** What is needed **
Only lines containing "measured" are wanted from the data below. Copy those lines.

___ Collected material

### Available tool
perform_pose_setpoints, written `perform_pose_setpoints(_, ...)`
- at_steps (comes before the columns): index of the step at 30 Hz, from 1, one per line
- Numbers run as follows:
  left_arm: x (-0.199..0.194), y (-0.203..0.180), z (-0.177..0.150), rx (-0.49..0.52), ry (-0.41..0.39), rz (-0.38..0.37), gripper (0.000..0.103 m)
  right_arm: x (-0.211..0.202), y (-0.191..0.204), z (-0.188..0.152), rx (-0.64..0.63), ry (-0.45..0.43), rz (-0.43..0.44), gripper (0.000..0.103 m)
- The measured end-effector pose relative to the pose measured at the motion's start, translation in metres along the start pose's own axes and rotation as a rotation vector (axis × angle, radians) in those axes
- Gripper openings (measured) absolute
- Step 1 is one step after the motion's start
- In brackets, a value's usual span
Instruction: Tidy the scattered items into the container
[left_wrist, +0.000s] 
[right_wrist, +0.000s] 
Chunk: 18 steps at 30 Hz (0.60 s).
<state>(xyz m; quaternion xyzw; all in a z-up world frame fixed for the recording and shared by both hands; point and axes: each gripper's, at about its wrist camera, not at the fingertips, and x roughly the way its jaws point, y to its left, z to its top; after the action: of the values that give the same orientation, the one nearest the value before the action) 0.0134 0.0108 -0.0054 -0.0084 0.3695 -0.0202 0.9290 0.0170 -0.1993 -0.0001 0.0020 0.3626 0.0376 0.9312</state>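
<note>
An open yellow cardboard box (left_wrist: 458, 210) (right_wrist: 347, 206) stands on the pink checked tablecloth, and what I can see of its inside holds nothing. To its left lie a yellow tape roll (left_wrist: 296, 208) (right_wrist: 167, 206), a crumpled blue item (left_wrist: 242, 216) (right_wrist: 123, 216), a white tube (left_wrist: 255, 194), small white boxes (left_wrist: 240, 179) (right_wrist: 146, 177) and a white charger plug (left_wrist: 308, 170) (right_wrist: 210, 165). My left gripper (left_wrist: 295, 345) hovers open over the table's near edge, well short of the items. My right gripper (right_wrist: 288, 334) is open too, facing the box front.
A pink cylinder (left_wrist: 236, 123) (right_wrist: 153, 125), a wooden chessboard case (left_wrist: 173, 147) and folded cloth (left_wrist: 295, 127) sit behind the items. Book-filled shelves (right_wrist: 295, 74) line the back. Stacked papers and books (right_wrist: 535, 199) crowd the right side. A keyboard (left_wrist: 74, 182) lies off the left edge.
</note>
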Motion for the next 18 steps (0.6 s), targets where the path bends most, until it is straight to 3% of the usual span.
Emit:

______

** Response for this exercise **
- The measured end-effector pose relative to the pose measured at the motion's start, translation in metres along the start pose's own axes and rotation as a rotation vector (axis × angle, radians) in those axes
- Gripper openings (measured) absolute

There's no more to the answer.